### REQUIRED WORK
In the data below, find the line containing "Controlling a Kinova", then set down that line and every later line up to and including the line containing "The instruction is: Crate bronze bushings", exactly.

━━━━━━

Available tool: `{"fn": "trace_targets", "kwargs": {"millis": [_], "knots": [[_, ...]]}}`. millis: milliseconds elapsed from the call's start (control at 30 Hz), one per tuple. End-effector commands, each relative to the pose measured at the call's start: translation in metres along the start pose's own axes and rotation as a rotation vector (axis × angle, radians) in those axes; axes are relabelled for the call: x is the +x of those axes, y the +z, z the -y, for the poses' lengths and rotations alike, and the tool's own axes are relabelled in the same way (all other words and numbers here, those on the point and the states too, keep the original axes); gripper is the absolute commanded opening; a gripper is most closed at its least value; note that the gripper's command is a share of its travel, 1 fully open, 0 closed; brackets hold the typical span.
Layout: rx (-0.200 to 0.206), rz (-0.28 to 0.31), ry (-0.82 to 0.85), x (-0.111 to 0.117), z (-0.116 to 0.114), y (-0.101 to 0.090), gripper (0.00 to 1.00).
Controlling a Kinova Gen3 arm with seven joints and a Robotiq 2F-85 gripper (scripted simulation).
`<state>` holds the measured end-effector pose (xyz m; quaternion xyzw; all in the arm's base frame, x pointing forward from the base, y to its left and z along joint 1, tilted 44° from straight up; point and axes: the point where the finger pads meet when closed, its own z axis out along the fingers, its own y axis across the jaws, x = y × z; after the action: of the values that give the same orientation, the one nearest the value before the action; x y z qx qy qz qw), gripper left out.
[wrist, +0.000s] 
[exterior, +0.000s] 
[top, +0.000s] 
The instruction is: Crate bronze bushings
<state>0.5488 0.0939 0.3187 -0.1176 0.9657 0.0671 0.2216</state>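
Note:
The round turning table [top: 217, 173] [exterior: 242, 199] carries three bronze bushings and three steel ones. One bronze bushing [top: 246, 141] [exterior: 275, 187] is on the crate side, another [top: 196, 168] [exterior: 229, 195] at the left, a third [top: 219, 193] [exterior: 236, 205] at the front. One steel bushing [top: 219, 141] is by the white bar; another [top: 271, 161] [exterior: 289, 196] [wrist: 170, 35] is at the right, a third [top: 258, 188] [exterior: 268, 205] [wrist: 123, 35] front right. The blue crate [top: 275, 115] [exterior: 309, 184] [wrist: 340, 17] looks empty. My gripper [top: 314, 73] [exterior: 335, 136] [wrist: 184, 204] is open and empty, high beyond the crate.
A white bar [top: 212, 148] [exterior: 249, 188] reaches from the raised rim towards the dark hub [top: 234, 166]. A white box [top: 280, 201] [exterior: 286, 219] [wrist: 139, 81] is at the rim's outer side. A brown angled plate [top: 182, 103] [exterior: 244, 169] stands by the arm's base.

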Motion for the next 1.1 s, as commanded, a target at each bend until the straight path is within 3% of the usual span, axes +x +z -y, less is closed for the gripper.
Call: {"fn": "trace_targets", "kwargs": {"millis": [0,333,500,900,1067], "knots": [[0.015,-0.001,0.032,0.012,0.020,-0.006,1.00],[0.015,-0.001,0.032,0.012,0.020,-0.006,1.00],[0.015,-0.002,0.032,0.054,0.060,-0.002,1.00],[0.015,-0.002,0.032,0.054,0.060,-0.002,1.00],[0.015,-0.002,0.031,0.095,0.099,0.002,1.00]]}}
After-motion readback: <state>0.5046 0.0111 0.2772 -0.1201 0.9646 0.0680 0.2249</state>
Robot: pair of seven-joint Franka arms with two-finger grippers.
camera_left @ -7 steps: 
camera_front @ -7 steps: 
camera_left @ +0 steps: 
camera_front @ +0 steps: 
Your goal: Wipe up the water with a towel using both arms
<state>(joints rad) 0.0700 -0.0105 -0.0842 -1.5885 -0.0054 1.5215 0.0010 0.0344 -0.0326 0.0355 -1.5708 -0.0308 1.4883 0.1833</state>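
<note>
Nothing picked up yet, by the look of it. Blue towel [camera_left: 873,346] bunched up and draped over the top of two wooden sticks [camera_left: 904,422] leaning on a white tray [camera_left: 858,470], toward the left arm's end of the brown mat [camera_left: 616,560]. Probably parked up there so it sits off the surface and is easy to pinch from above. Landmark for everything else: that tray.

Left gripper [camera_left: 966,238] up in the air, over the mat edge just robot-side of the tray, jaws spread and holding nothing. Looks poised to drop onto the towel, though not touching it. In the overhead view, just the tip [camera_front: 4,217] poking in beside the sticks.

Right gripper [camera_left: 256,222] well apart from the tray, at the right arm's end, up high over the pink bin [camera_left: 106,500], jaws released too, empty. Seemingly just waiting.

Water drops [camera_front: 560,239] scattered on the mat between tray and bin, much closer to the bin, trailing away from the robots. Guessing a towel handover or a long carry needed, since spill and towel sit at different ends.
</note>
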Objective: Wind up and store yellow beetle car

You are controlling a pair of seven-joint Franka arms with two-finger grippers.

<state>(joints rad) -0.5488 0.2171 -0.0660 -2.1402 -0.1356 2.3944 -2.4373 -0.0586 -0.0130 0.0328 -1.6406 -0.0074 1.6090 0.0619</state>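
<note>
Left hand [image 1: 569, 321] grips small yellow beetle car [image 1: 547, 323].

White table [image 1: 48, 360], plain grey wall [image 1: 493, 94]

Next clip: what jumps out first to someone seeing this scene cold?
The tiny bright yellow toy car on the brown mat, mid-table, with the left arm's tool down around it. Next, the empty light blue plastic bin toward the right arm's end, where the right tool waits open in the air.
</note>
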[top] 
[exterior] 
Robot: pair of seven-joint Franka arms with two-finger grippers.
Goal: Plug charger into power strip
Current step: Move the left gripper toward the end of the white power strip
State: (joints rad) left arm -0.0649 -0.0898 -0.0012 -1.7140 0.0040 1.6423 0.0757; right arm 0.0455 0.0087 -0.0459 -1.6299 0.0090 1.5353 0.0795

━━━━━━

### TASK OUTPUT
Controlling a Kinova Gen3 arm with seven joints and a Robotiq 2F-85 gripper (scripted simulation).
`<state>` holds the measured end-effector pose (xyz m; quaternion xyzw; all in the arm's base frame, x pointing forward from the base, y to its left and z along joint 1, tilted 44° from straight up; point and axes: the point where the finger pads meet when closed, its own z axis out along the fingers, its own y axis across the jaws, x = y × z; after the action: of the values that give the same orientation, the one nearest the value before the action; x y z qx qy qz qw), gripper left out.
[wrist, +0.000s] 
[exterior, +0.000s] 
[top, +0.000s] 
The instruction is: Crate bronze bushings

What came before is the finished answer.